Nella stessa direzione, in rete, le App socialmente utili. Un esercito di volontari per il bene pubblico
in la Repubblica 05.08.2012.; Walzer Michael La politica al tempo dei movimenti. Perché la
società civile si scontra con i partiti in la Repubblica 20.07.2012
3.2.4. L’inutile indignazione.

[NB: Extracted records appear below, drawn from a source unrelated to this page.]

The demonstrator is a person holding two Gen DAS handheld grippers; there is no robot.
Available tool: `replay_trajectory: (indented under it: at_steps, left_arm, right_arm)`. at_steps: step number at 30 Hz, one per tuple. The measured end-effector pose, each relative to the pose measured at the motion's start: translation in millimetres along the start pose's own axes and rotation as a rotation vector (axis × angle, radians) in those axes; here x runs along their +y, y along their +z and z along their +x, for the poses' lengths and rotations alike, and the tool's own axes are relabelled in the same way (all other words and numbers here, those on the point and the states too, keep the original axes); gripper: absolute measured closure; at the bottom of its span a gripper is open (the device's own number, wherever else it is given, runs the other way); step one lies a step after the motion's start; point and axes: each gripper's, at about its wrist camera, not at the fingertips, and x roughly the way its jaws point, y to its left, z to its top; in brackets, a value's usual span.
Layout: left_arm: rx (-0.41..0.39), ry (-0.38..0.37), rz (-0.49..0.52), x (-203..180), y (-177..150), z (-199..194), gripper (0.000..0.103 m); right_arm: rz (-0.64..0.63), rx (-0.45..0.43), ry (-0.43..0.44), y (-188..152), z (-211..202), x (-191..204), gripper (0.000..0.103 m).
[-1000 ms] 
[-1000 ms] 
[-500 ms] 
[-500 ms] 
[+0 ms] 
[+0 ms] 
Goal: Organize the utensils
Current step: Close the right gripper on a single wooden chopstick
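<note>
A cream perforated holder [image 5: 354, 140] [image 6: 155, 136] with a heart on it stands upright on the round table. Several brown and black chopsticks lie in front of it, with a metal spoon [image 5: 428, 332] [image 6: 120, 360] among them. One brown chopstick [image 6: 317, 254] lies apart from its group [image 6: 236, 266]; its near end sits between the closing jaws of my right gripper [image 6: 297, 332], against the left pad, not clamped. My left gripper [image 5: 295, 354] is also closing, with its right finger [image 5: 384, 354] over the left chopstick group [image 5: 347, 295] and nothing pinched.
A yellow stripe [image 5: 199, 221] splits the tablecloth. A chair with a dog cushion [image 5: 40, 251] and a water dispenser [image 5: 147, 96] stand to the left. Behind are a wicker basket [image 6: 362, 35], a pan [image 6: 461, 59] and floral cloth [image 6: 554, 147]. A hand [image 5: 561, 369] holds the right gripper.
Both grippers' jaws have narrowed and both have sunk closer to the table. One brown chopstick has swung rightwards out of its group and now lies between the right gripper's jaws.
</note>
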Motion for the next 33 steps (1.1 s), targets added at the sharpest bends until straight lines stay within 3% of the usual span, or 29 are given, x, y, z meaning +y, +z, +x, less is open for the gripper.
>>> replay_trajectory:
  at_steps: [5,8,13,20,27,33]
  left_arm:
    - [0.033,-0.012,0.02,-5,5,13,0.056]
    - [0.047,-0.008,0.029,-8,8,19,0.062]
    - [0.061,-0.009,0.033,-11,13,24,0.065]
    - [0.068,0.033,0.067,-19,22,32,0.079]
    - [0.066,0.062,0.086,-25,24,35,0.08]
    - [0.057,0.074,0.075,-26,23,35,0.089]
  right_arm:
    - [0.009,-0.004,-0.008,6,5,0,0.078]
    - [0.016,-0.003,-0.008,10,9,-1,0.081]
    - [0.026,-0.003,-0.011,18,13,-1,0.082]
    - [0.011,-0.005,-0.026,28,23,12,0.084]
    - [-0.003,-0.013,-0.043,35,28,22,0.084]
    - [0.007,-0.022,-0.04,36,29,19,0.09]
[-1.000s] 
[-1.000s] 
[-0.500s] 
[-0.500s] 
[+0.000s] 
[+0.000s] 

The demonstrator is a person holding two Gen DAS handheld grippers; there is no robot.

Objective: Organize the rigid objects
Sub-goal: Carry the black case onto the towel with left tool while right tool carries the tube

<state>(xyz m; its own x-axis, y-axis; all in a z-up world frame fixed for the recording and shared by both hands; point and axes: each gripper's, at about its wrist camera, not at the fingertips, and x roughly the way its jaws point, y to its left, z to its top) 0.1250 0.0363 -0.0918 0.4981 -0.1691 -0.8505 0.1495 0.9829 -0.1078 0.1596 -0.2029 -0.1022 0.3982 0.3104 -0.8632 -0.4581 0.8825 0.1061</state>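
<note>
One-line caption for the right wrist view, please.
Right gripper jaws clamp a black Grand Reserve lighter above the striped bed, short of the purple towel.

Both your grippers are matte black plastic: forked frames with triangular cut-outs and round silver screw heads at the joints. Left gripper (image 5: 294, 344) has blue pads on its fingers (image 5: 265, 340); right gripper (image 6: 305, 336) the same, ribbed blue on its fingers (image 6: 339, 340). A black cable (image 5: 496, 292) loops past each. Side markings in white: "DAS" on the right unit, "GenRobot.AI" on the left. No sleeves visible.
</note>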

Con un ragionamento condotto secondo la logica (qui parziale) del per
assurdo, John Rawls dimostra (se lo si interpreta) come forme di protesta che si traducano nella non
partecipazione, l’indignazione che si manifesta, ad esempio, nel non voto, siano per gli stessi
29
movimenti, oltre che per la politica in generale, controproducenti: le mansioni e i ruoli assegnati per
elezione verranno comunque occupati da coloro che sono eletti e, in caso di astensione indignata,
eletti solo da chi non si indigna, da chi plaude al potere; quell’indignazione non solo dunque non ha
effetto politico di protesta e di cambiamento, ma rafforza al potere quella classe contro cui gli
indignati protestano.
«L’idea di base è che, senza un’ampia partecipazione alla vita democratica di una collettività di
cittadini vigorosa e bene informata, e con assoluta certezza se c’è un ritiro generalizzato a vita
privata, anche le istituzioni politiche meglio congegnate cadranno in mano a gente che cerca di
dominare e di imporre la propria volontà attraverso l’apparato statale, vuoi per desiderio di potere e
di gloria militare vuoi per ragioni di classe e di interesse economico, per non parlare
dell’espansionismo religioso e del fanatismo nazionalista. La sicurezza delle istituzioni
democratiche richiede la partecipazione attiva dei cittadini che possiedono le virtù politiche
necessarie a sostenere un regime costituzionale.» (Rawls John 1993 Liberalesimo politico, ed. di
Comunità, Torino 1999, 177-178)
3.3. Un bicameralismo ideale oltre il secolare inganno della caverna (di Platone)
Raccogliere e valorizzare la sfida della sub-politica, pre-politica, anti-politica dei movimenti in un
nuovo bicameralismo funzionale: dalla riflessione di Bruno Latour (Latour Bruno 1991 Non siamo
mai stati moderni. Saggio di antropologia simmetrica, ed. Elèuthera, Milano 1995; Latour Bruno
1999 Politiche della natura. Per una democrazia delle scienze, Raffaello Cortina editore, Milano
2000.
Alcuni passaggi (e un passaggio attraverso la filosofia; con riferimento alla prima proposta politica
organica della storia della filosofia europea: Platone).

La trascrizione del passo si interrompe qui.